Herein, we report the chemical activation of Triticum monococcum (einkorn wheat) waste biomass (TRM) with ZnCl₂ to obtain a tailored activated carbon (TAC) and modified TAC (MTAC). Chitosan and aluminum oxide nanoparticles (CS–Al₂O₃@TAC) were incorporated to prepare MTAC. Both TAC and MTAC were exploited for the removal of non-polar phenanthrene (PHE) from the controlled gas steam. The effectiveness of the resulting MTAC was systematically investigated in the gas to solid-phase removal of PHE. Also, the physicochemical properties were evaluated by the Brunauer-Emmett-Teller specific surface area (583 m²g^-1 for TAC and 729 m²g^-1 for MTAC), Fourier transform infrared spectroscopy, scanning electron microscopy, thermogravimetric analysis, and powder X-ray diffraction.

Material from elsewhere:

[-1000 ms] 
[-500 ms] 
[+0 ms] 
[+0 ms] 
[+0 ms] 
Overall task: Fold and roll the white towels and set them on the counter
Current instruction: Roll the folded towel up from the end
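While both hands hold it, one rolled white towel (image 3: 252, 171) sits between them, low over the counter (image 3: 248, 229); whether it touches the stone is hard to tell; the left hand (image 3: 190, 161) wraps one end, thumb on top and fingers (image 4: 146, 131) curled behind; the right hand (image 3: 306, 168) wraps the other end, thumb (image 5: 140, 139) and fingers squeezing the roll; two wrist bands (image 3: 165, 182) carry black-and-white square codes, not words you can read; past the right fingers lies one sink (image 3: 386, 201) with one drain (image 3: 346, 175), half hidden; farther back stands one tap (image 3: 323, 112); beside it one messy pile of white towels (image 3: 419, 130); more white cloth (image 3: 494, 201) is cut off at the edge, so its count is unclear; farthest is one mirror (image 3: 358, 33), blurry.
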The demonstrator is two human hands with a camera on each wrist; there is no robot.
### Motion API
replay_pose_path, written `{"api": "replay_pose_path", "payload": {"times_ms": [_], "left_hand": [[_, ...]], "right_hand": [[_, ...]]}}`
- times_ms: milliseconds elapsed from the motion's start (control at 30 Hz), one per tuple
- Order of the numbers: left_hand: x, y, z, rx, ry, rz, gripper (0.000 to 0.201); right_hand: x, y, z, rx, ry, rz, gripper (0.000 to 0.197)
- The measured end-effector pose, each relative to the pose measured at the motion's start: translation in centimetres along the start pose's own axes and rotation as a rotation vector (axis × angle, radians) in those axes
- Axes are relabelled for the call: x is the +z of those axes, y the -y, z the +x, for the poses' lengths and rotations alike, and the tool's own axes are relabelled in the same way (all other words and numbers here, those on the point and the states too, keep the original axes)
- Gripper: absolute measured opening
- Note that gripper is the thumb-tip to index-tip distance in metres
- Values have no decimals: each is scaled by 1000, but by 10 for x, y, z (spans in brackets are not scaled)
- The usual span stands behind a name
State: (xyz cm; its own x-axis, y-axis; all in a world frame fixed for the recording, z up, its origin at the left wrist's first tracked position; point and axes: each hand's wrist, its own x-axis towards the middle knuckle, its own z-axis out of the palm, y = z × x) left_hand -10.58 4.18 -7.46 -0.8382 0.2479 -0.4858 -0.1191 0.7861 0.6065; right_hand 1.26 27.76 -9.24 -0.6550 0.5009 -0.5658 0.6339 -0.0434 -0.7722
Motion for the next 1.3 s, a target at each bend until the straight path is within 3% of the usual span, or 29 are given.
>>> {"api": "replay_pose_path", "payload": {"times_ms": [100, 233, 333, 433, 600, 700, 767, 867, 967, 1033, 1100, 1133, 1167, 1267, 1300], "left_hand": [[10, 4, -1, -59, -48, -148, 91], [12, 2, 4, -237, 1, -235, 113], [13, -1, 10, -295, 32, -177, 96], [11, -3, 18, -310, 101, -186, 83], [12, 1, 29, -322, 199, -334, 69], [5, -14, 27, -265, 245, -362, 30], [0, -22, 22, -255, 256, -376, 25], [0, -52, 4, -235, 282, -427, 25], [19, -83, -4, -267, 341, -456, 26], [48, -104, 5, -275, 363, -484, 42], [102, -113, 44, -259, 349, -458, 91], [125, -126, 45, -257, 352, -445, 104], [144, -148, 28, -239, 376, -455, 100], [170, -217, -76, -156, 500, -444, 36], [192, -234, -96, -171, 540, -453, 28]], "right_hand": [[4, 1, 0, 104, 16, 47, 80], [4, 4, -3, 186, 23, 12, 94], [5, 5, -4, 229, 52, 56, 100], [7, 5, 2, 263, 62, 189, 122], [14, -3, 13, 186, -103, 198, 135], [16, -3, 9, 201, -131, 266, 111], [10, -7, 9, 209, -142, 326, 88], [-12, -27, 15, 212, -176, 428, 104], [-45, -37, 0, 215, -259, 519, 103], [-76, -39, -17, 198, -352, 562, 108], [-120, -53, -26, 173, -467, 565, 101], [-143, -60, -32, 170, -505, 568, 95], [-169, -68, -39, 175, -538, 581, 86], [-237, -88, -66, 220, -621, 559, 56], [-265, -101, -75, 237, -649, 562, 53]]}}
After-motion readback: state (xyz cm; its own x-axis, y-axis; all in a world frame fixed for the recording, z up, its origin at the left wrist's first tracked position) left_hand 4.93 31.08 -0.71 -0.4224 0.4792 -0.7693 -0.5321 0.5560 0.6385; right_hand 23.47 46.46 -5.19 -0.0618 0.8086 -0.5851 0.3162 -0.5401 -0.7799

The findings revealed that the MTAC composite is a promising adsorbent for developing cost-effective filters to remove polycyclic aromatic hydrocarbons from indoor environments. The PHE adsorption on MTAC (85 mg g^-1) was higher than on TAC (60 mg g^-1) during the first 50 min, attributed to the oxygenated functional groups. The adsorption capacity of MTAC increased sharply at concentration of 300 ng m^-3 and then slowly increased up to 131 mg g^-1 at 500 ng m^-3. The adsorption isotherms at different temperatures were determined by thermodynamic parameters such as free energy (ΔG° = −2.59 kJ mol^-1 to −5.03 kJ mol^-1 for TAC; ΔG° = −5.69 kJ mol^-1 to −8.95 kJ mol^-1 for MTAC), enthalpy (ΔH° = 30.49 kJ mol^-1 for TAC; ΔH° = 36.53 kJ mol^-1 for MTAC), entropy (ΔS° = 0.14 kJ mol^-1 K for TAC; ΔS° = 0.15 kJ mol^-1 K for MTAC) and, overall, PHE adsorption was feasible, spontaneous, and endothermic. This work showed that incorporation of CS–NPs and Al₂O₃–NPs into TAC brings about better adsorption properties , compared to pristine TAC, which can be attributed to the modification of major functional groups. The desorption efficiency of TAC (73 %) and MTAC (86 %) decreased over five cycles of multiple reuse. Moreover, the adsorption capacity of MTAC remained noticeably higher than that of TAC, suggesting that chemical modification can enhance the removal of gas flow PHE.